Женщины в зале громогласно его приветствуют; кольцо тепла, излучаемое ими, поднимается, парит, окружая его особой аурой. Он подмигивает им. Неким образом ему удается охватить их всех, подмигнув только один раз, но я все-таки чувствую, что каждая из них по-особому, лично восприняла его подмигивание.
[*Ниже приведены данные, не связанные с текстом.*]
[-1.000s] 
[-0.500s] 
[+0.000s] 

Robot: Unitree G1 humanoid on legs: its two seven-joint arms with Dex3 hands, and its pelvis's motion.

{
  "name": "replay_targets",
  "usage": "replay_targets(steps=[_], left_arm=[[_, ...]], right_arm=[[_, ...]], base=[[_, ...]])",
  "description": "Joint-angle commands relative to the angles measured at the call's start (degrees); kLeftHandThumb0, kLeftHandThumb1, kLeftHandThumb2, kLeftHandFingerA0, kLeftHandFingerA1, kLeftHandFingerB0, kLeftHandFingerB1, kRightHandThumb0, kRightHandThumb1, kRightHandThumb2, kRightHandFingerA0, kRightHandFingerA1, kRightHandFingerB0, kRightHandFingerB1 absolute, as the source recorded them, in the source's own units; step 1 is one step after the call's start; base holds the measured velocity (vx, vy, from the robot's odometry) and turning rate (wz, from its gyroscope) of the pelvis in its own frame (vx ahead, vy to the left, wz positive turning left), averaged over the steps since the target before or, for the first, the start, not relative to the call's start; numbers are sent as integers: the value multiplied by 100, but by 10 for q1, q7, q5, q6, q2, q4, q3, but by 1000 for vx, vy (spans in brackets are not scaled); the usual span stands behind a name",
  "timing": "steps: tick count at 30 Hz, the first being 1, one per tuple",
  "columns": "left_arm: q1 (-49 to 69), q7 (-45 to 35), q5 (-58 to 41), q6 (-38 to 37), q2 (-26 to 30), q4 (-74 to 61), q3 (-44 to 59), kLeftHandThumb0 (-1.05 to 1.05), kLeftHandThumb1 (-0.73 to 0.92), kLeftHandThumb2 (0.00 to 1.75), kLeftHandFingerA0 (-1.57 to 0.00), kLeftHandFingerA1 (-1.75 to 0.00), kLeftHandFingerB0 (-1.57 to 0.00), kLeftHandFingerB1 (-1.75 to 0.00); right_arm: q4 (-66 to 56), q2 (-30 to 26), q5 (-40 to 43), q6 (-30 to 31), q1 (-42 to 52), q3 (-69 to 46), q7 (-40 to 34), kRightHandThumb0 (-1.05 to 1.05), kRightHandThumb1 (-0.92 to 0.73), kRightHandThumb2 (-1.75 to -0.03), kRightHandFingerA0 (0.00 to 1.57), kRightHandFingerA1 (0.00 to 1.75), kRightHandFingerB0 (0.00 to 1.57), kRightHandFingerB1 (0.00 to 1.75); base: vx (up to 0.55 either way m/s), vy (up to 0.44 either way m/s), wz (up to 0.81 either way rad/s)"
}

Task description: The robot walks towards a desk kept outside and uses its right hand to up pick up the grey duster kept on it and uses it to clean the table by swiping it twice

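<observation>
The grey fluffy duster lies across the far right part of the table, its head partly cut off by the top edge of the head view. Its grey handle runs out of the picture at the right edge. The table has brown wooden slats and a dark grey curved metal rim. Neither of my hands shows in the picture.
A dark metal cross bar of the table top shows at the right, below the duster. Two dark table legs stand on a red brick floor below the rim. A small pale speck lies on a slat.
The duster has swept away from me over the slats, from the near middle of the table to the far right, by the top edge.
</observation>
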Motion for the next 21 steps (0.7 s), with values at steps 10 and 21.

– Просто не понял, не понял мой папа эту красивую женщину, которая целый день молчит, и книги, и двери закрыты, и ничего у него не просит, ничего не хочет, и не производит он на нее ни малейшего впечатления со всеми своими комбинациями и махинациями. Вот, к примеру, ему удалось сдать за двести пятьдесят долларов в месяц чулан парикмахерской семье из четырех душ! Трам-тарарам! А вот он покупает ящик брюк из дифтина, прибывших из Марселя на рыболовном судне, с небольшим дефектом застежки, и этот товар смердит в нашей квартире целых два года. Аллилуйя! А она каждый вечер, много лет подряд, сидит рядом с ним за кухонным столом, на голову выше его, сидит, застывшая, как статуя, – он протягивает вперед обе руки, словно послушный ученик или арестованный, на которого надевают наручники, – и открывает перед ней свой гроссбух с числами, написанными куриным почерком, со всевозможными кодовыми именами, изобретенными им для клиентов и поставщиков: и тех, кто обошелся с ним по-хорошему, и тех, кто обвел его вокруг пальца. Были там Фараон, Милок из Сосновичей, Сара Бернар, Зиша Брайтбарт, Геббельс, Румковский, Меир Вильнер, Бен-Гурион… Он был в восторге, вы бы видели его, разрумянившегося, обливающегося потом; дрожащим пальцем он тычет в цифры, все время доказывая ей что-то, словно она с ним спорит, будто она вообще слышит, как он ей говорит, что через столько-то и столько-то лет и столько-то и столько-то месяцев у нас будет достаточно денег и мы сможем перебраться в трехкомнатную квартиру с балконом в квартале Кирьят Моше.